Mega-entrepreneur Janice Bryant Howroyd provides leaders with a model for tapping into their roots to drive success. Acting Up! Winning In Business and Life Using Down-Home Wisdom, is the story of her journey from growing up in a family of 11 children in the segregated South to becoming the country’s second-richest African American woman with a multi-billion-dollar business.
“Acting up” is a popular idiom with black people; like when a small child isn’t behaving in church, they’re “acting up.” What was your inspiration behind the title and the book?
The exact memories you share here are of the kind that fed my naming of the book. It’s about doing what we do, even when we don’t follow or fit the norm.
What are some wisdom keys that shaped you as it relates to your entrepreneurial savvy?
Those old folks back home knew and were wise, often while going about life in a very moderated manner. They knew how to listen and would quickly disengage ever so politely if they sensed you weren’t listening, too. They greeted each other with Mrs., Miss, and Mr. as an acknowledgment of intimate respect more often than as a distant courtesy. They asked you how you were feeling, then waited to know all the details of what you wanted to share.
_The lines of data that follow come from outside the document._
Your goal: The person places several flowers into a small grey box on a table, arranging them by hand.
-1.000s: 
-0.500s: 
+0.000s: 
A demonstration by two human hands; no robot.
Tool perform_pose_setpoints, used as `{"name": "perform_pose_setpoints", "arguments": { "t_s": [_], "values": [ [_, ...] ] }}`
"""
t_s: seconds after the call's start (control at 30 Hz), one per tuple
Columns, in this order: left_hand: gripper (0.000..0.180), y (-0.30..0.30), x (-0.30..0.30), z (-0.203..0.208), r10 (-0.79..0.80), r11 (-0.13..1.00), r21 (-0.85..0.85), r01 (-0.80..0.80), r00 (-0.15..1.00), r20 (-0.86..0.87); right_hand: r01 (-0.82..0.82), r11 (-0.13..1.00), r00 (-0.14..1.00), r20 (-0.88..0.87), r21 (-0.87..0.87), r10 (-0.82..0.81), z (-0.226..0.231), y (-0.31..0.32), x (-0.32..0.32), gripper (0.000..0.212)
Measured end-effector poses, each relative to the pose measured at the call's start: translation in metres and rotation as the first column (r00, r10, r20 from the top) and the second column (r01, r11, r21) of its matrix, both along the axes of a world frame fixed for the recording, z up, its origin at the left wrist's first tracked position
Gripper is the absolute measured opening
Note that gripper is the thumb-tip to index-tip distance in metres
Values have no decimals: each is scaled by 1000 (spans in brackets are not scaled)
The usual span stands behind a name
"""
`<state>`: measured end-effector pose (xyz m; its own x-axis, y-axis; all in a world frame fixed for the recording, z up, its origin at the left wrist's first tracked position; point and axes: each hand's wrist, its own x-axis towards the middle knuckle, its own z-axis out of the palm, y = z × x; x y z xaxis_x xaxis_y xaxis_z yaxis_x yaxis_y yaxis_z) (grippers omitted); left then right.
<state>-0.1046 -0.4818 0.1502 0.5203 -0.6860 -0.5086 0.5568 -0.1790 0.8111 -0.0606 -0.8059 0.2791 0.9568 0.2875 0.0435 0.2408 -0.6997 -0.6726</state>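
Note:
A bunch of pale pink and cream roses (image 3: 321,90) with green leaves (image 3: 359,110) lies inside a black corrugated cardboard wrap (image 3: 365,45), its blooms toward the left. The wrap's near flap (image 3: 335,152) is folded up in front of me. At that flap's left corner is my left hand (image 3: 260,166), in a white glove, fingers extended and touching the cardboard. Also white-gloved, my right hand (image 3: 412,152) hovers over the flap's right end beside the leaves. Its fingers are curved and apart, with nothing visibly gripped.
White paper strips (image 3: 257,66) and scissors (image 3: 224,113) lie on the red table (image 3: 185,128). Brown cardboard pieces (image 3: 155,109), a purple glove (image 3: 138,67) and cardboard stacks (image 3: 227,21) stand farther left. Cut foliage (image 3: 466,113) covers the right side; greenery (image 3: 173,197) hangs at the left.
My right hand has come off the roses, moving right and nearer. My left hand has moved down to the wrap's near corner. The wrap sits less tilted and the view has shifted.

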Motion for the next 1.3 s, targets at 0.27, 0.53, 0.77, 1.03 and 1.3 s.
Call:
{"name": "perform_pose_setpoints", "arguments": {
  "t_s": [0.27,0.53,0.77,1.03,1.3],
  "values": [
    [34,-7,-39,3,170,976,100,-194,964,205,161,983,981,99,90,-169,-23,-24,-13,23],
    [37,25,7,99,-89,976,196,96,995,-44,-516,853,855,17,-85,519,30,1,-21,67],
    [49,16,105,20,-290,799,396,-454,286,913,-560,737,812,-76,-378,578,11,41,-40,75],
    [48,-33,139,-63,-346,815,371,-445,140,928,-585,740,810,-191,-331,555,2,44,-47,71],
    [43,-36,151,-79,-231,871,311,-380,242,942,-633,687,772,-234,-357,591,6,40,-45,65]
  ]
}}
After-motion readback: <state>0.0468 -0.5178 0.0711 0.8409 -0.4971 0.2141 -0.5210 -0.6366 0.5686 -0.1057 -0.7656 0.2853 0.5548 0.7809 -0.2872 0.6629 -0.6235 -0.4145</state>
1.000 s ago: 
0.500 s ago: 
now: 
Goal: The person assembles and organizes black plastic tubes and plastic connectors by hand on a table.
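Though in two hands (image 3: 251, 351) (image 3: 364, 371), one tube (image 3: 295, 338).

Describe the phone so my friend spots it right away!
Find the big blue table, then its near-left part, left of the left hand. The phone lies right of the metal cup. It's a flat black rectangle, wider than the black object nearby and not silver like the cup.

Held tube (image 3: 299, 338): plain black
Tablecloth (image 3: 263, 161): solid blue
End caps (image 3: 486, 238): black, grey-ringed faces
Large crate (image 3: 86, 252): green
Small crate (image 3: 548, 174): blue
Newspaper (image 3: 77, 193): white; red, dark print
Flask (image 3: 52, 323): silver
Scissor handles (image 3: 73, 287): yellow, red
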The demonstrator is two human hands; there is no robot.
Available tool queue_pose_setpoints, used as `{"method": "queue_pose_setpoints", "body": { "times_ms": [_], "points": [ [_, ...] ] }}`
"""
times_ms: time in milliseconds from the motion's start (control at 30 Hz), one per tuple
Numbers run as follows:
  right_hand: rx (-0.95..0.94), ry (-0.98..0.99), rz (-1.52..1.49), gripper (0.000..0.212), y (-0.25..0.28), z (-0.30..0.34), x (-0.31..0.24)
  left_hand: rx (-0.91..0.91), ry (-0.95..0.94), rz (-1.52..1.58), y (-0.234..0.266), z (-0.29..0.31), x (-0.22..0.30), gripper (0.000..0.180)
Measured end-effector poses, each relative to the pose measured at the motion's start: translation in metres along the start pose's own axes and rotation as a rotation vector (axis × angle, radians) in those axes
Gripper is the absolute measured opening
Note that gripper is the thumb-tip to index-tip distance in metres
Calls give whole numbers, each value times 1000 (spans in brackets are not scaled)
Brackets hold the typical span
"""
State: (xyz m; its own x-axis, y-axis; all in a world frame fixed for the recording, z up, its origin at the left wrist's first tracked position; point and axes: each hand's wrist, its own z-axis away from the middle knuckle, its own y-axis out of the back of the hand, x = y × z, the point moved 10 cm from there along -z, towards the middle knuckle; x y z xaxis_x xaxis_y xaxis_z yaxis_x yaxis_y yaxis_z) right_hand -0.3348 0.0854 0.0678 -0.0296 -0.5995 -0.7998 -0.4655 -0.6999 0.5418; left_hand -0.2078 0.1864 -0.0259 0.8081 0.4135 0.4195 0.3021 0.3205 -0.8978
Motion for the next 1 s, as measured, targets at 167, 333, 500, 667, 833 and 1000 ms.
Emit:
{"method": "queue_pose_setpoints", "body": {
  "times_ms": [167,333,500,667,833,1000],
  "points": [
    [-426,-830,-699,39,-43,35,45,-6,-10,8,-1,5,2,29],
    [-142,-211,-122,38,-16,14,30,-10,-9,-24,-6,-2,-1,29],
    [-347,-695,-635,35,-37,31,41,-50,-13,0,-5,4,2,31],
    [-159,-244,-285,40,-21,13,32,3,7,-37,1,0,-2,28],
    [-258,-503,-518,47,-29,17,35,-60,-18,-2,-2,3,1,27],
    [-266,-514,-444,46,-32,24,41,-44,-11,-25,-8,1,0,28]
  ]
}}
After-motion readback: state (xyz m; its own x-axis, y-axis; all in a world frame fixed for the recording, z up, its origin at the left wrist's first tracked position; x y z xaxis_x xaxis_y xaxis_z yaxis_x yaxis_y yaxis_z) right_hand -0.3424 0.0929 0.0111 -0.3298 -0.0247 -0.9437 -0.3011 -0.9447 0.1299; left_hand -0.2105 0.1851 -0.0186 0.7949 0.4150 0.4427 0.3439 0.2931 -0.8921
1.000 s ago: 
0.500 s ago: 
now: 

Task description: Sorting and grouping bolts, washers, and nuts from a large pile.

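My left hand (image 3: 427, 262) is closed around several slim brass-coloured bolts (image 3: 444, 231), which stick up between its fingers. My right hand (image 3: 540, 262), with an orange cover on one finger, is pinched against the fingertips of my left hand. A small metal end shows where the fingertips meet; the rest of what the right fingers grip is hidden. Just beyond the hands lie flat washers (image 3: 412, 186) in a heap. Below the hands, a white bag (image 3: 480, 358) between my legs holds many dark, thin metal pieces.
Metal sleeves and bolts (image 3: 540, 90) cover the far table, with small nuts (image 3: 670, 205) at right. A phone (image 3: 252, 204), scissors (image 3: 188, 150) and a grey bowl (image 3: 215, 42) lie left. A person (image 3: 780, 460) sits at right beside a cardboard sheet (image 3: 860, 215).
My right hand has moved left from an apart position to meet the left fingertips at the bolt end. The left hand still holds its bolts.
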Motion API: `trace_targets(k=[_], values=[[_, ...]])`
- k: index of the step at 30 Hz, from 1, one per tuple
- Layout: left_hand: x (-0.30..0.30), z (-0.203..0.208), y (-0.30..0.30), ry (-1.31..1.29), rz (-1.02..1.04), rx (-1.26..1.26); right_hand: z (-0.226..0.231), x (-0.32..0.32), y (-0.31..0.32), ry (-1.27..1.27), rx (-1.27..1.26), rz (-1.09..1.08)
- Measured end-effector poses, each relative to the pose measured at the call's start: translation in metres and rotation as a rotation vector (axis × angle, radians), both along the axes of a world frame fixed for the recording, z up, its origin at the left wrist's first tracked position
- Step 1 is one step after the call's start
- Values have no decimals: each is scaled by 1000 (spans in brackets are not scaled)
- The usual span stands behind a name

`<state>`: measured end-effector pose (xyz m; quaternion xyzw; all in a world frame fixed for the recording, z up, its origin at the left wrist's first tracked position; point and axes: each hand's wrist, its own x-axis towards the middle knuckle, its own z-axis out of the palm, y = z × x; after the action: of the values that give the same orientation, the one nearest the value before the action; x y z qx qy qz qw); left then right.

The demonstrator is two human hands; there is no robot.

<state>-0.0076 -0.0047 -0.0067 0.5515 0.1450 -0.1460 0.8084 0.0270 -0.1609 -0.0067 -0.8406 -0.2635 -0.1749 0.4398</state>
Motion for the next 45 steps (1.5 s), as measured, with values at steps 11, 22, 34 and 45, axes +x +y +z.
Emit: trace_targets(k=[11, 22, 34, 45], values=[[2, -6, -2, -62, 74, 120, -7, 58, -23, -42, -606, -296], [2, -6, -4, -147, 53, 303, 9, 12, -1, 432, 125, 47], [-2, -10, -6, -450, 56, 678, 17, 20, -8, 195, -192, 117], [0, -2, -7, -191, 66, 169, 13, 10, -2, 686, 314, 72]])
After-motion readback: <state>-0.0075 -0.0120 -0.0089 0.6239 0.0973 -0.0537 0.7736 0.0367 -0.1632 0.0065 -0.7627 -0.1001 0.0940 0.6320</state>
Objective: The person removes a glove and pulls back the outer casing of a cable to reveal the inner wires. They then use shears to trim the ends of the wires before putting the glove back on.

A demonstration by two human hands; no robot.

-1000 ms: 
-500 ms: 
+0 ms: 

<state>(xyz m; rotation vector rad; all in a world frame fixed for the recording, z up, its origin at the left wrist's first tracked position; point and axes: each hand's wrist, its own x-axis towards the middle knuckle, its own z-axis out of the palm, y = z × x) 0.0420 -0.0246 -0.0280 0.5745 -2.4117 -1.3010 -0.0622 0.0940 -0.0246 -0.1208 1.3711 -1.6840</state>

Their behaviors taught us so much.
Although you were raised on the east coast and have been living on the west coast for several decades; how do you stay true to your southern roots and rich heritage?
I didn’t leave the south. I brought it with me! Candidly, I own a home in the same small town I grew up in, [Tarboro, NC], and our family is very clannish. We’ll meet over Thanksgiving, Christmas and an annual sibling retreat at which we honor our mother. Many of us work in the same company, and we all work together on the things that matter in our personal lives. Daddy insisted that we learn from an early age how to work together and look out for each other. It was instilled young and lasts our lifetimes.
How can today’s leaders develop their own personal stories, experiences, backgrounds, challenges and relationships to win in business and in life?
Being honest, transparent and vulnerable are key, in my mind, to sharing your life. People don’t need you to put every little detail of your life on display. They do want you to be complete and basic in what you choose to share. Remember Maya Angelou? She told us stories that were basic, beautiful and bigger than we gave them credit for absent her including the little truths along the tales that hung with us, taught us and let our souls know that she was being real with us.